Brigitte Helm played a helpless blind woman who is seduced by a rogue in the wartime melodrama Die Liebe der Jeanne Ney/The Love of Jeanne Ney (G.W. Pabst, 1927). It was Brigitte Helm's first project with Georg Wilhelm Pabst, the director who could - better than any other director - bring out her mysterious adaptability. In his films Abwege/The Devious Path (1928) and L’Atlantide/Die Herrin von Atlantis/Queen of Atlantis (1932) she proved that she could perform more restrained and emotionally expressive characters. In Abwege, she portrays a spoilt woman of the world who from sheer boredom almost destroys her own life. In L'Atlantide (1932), Helm plays a goddess, the mere sight of whom makes men crazy. Werner Sudendorff wrote in his obituary of Helm in The Independent: "Her power is not of this world, but incomprehensible, magical. This was Helm's last really great role, a legendary mysterious sphinx of the German cinema." These films and Marcel L'Herbier's late silent film L'Argent/The Money (Marcel L’ Herbier, 1928) allowed Helm to act outside the tired cliches she was later often subjected to by scriptwriters and producers.
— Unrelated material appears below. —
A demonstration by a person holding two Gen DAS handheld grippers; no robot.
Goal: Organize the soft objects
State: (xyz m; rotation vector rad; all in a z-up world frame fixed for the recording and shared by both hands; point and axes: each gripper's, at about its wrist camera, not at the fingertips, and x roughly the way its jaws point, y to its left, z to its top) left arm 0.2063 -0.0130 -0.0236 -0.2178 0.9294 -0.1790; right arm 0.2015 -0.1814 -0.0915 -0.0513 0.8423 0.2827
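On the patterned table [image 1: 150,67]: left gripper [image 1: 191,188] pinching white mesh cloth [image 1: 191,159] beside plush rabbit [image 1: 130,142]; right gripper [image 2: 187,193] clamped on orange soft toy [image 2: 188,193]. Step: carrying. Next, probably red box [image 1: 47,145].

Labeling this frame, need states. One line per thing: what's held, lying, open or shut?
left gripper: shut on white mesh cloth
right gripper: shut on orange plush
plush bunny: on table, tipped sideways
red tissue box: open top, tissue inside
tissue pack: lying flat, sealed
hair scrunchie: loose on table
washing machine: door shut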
Brigitte Helm's first sound film was the musical Die singende Stadt/City of Song (Carmine Gallone, 1930) with Jan Kiepura. She also appeared in the French and English versions of her German films. Werner Sudendorff: "In her films of the early 1930s, Brigitte Helm became the embodiment of the down-to-earth, affluent modern woman. With her slim figure and austere pre-Raphaelite profile, she seems unapproachable, a model fashion-conscious woman, under whose ice-cold outer appearance criminal energies flicker." However, her sound films, like Gloria (Hans Behrendt, 1931), The Blue Danube (Herbert Wilcox, 1932), and Gold/L’Or (Karl Hartl, 1934), do not have the artistic cachet of her best silent films. Her relationship with the Ufa happened to be very rocky. While the studio had made her a star and kept increasing her pay, the actress was unhappy with the material the Ufa offered her and she was annoyed about the restrictive clauses dictating her weight.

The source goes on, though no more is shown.